Hi girls sorry I haven't been on much late,things have been a bit hectic. Waiting has been our middle name and sw don't care. We were approved 2 yrs before our lo came home and we were unofficially linked with her a year before she came home with delay after delay. It is very frustrating waiting but now I'm on the other side with her home I will say enjoy ur time together while u can as things r hectic during intros and even more hectic when they come home. We have a bc so have been here before but I forgot how full on they r when they're younger and u probably get even more sw visits when they come home.  In saying that things r going well with her home, just a few teething problems but we'll deal with them over time.

M xx


----------



## Daisy151 (Jan 7, 2016)

Hey guys hope ur all well   Lou u rant away ur not bringing anyone down at all. It's a horrid place to be waiting. I honestly from my heart feel like I've waited a lifetime to be a mummy. It hurts like hell and in the adoption process we not only still carry that but we quite often feel like it's "best behaviour and almost game show like" 
My DP and I have been so lucky to have an amazing SW but there were so many times I still got annoyed as not being replied to or things taking too long. It's funny in a way the learning curve that we go through about losing our control of our lives. Because that is exactly what our LO's go through before we meet them, whilst we have intros and when they come home. I had no idea I liked to be in control until I had none. I see that every day in my LO. 
I read so many times and was told enjoy every moment before they come and to be honest we did to a certain extent but that unknown and I guess fear and excitement of being parents for 1st time always overshadowed everything. 
I know nothing I say will ever change how deeply exasperating this all is but trust me it WILL happen. And when it does be prepared to never have a moment to even worry about all the crap that is happening right now. 
No gonna kid you on and say it's a fairytale either mind you. I've had moments I've had to shut myself in the kitchen for a few mins whilst cbeebies is on and greet. Then I have a word with myself to put my big girl pants on and sing nursery rhymes and smile and say to my wee one it's ok to be angry and I wonder if you're angry because? 
Hardest job I've ever had in my life! I honestly wish I could say it's soooo amazing and magic but it's not all the time. But then I see a smile and we sing some songs and she giggles so hard it cracks me up and I know it's all meant to be. Biggest learning curve of life so far and I've had many   
You guys stick in there and be strong and happy now if you can. Do everything you can to make u good. You will be lucky to even have a shower when wee one home lol!  
Take care   x


----------



## Suewa (Mar 29, 2010)

Hell ladies 😄

Lulu how are you holding up with the waiting? Is it still another week until you hear further? Have been thinking of you and hoping you are holding up ok 😌. What ages are the siblings? 

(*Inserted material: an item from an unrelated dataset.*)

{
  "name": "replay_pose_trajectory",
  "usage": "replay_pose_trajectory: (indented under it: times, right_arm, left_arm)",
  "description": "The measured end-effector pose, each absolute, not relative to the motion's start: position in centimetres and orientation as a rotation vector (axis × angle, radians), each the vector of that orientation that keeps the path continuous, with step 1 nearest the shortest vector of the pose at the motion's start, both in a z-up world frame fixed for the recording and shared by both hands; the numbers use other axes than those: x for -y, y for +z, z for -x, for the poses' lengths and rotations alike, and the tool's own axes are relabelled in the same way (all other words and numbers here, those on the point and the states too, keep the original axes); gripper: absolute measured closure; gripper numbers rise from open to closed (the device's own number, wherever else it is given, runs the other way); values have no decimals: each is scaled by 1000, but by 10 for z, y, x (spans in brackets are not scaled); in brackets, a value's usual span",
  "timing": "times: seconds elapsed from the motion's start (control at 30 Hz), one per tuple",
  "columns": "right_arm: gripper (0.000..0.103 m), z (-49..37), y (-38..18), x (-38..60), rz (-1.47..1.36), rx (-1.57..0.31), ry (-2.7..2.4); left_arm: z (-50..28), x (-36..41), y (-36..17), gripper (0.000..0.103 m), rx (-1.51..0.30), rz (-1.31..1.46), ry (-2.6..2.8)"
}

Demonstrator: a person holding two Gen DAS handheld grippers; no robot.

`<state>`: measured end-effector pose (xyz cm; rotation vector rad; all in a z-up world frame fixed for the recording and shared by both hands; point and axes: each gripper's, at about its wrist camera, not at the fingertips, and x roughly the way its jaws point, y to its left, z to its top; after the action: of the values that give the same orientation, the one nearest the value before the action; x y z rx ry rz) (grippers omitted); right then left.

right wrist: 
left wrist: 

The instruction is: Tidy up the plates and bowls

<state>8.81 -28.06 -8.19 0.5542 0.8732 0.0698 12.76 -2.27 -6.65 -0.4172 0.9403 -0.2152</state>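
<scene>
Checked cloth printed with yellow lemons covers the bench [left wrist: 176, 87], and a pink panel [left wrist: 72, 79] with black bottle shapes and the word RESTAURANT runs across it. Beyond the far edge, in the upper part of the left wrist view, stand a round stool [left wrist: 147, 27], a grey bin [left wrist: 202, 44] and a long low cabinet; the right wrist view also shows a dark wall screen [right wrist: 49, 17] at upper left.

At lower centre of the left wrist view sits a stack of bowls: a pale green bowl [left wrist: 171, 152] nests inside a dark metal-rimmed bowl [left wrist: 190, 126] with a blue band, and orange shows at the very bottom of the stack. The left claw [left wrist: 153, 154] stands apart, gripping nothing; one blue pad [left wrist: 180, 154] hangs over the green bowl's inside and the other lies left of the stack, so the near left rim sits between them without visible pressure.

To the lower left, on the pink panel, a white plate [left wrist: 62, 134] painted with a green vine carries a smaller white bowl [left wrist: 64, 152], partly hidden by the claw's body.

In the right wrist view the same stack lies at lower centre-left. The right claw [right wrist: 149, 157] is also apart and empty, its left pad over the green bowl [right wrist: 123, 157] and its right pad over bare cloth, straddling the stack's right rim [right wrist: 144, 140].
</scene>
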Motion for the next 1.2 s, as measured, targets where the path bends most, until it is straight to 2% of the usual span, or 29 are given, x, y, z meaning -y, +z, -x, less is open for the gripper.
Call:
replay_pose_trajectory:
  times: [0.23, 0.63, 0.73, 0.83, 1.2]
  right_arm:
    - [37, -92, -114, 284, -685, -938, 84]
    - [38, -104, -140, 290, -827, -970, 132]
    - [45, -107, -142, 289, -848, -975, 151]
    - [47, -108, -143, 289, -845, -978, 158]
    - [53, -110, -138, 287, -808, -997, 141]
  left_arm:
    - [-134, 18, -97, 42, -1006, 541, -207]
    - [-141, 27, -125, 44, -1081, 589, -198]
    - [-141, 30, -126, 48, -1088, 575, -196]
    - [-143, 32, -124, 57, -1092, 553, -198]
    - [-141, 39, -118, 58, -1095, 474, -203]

Treaco good to hear things are well with the LO home and I can imagine once on that other side we will wish we had enjoyed this side of things more.  The last week or so has been but better just one wobbly yesterday,but I was off for public holiday and DH was working so it just gave me time to think.  I do Fa better when I'm at work and. Ind is occupied with work.  How often does the sw visit? 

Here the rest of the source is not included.